Canada Games Stadium
- Interactive map of Canada Games Stadium
- Location: 100 Tucker Park Road Saint John, New Brunswick
- Owner: University of New Brunswick
- Capacity: 5,000
- Surface: Natural Grass Rubberized 400m track

Construction
- Opened: 1985

Tenants
- UNB Saint John Seawolves (CCAA, AFL)

= Canada Games Stadium =

Stadium in Saint John, New Brunswick, Canada

Canada Games Stadium is a multi-purpose, fully lit stadium in Saint John, New Brunswick. It was built on the campus of UNB Saint John for the 1985 Canada Summer Games and has a seating capacity of 5,000 spectators. It hosts the UNB Saint John Seawolves men's and women's soccer teams, and football team.

Canada Games Stadium features a 400m synthetic Tartan track, as well as separate areas for long jump/triple jump, high jump, pole vault, discus, hammer, shot put, and javelin. Inside the track is a synthetic turf soccer/football field.

==History==
In 2009 the stadium received $3.6 million in upgrades, including resurfacing the track, placing synthetic turf on the infield, the creation of an area for throwing events, grand stand renovations, infield lighting installation, a scoreboard, security lighting and perimeter fencing, and a new storage area.

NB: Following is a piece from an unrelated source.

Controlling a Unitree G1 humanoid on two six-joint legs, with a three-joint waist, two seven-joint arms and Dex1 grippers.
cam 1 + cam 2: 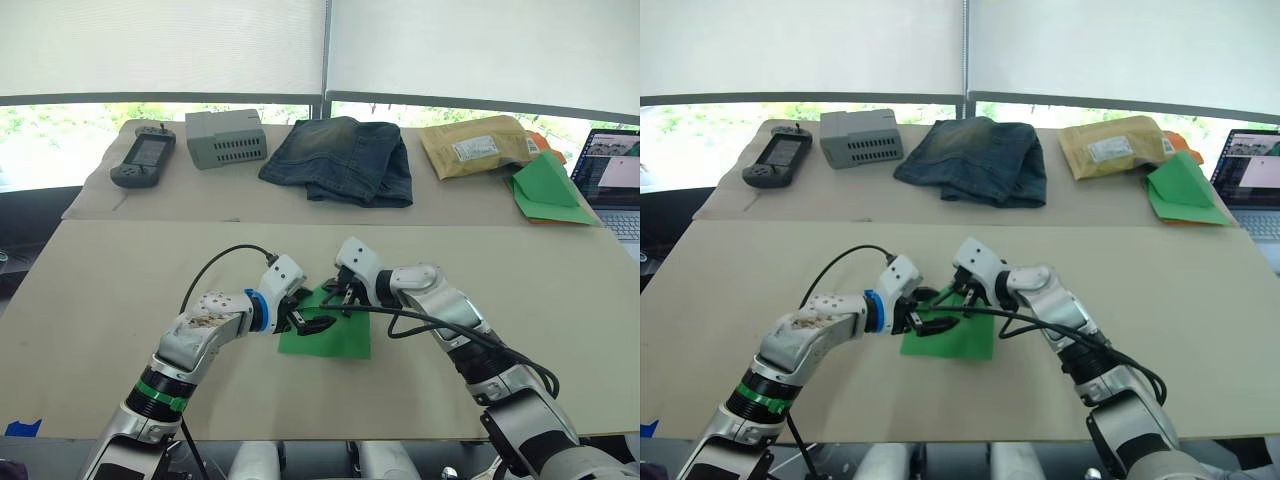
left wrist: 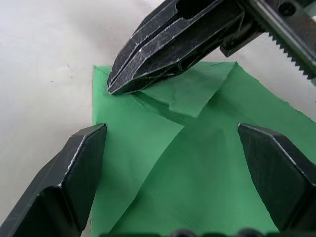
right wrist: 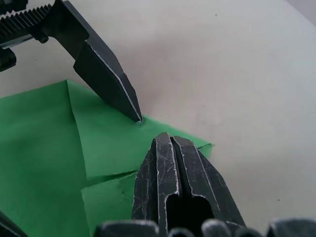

Besides hosting university and minor sports, the Canada Games Stadium has hosted national track & field events; international soccer matches (including matches during the 1987 FIFA U-16 World Championship), and two CFL pre-season football games (with temporary seating added) in 1986 and 1987.

In 2012, the stadium hosted the NCCWMA & CMA Masters Track & Field Championships. The University of New Brunswick, Saint John hosted the 2013 CCAA Men's National Soccer Championships.